What you return should match the data below exactly, with every entry reproduced.

Data items >>
=== Section Start ===

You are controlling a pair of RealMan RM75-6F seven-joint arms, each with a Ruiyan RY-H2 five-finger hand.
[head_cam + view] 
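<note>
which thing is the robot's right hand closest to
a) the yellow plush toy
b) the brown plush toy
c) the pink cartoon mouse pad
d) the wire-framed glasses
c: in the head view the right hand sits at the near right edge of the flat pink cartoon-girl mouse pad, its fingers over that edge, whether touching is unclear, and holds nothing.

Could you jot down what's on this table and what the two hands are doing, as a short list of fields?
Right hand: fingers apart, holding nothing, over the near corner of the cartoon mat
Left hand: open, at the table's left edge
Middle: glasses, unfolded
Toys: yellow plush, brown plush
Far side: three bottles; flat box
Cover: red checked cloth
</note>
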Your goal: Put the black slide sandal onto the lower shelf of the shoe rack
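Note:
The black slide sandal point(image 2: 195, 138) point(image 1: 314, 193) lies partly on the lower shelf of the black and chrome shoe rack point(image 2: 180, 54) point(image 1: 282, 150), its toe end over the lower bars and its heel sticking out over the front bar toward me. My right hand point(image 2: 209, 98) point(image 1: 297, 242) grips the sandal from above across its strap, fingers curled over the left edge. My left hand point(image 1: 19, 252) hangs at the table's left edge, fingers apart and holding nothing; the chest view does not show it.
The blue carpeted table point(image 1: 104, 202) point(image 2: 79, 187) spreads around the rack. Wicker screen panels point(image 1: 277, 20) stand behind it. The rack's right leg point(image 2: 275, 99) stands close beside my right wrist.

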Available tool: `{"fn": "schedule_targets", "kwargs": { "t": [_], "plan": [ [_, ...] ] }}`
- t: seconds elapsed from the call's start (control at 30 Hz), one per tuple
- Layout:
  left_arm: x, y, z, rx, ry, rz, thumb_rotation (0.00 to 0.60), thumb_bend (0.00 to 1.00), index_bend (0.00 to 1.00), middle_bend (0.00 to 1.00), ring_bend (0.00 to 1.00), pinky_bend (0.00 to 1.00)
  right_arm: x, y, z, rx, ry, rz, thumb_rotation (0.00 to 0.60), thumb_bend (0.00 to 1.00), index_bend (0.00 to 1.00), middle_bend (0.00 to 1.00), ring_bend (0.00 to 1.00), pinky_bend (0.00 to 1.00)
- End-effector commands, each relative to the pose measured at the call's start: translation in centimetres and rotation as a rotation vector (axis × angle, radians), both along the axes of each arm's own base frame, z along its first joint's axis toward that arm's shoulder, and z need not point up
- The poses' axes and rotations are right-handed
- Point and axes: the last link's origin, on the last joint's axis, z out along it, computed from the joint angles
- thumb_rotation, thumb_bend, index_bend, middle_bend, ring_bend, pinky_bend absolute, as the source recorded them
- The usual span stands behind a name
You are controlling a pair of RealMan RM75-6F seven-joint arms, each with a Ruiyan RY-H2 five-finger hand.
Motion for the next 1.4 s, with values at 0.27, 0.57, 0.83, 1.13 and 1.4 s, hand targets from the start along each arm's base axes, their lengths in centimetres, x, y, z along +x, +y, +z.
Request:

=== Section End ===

Result of the exercise >>
You are controlling a pair of RealMan RM75-6F seven-joint arms, each with a Ruiyan RY-H2 five-finger hand.
[head_cam + view] 
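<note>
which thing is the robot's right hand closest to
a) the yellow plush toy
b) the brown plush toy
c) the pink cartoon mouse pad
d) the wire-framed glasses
c: in the head view the right hand sits at the near right edge of the flat pink cartoon-girl mouse pad, its fingers over that edge, whether touching is unclear, and holds nothing.

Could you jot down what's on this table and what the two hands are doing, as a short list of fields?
Right hand: fingers apart, holding nothing, over the near corner of the cartoon mat
Left hand: open, at the table's left edge
Middle: glasses, unfolded
Toys: yellow plush, brown plush
Far side: three bottles; flat box
Cover: red checked cloth
</note>
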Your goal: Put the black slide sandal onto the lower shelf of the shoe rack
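Note:
The black slide sandal point(image 2: 195, 138) point(image 1: 314, 193) lies partly on the lower shelf of the black and chrome shoe rack point(image 2: 180, 54) point(image 1: 282, 150), its toe end over the lower bars and its heel sticking out over the front bar toward me. My right hand point(image 2: 209, 98) point(image 1: 297, 242) grips the sandal from above across its strap, fingers curled over the left edge. My left hand point(image 1: 19, 252) hangs at the table's left edge, fingers apart and holding nothing; the chest view does not show it.
The blue carpeted table point(image 1: 104, 202) point(image 2: 79, 187) spreads around the rack. Wicker screen panels point(image 1: 277, 20) stand behind it. The rack's right leg point(image 2: 275, 99) stands close beside my right wrist.
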
Available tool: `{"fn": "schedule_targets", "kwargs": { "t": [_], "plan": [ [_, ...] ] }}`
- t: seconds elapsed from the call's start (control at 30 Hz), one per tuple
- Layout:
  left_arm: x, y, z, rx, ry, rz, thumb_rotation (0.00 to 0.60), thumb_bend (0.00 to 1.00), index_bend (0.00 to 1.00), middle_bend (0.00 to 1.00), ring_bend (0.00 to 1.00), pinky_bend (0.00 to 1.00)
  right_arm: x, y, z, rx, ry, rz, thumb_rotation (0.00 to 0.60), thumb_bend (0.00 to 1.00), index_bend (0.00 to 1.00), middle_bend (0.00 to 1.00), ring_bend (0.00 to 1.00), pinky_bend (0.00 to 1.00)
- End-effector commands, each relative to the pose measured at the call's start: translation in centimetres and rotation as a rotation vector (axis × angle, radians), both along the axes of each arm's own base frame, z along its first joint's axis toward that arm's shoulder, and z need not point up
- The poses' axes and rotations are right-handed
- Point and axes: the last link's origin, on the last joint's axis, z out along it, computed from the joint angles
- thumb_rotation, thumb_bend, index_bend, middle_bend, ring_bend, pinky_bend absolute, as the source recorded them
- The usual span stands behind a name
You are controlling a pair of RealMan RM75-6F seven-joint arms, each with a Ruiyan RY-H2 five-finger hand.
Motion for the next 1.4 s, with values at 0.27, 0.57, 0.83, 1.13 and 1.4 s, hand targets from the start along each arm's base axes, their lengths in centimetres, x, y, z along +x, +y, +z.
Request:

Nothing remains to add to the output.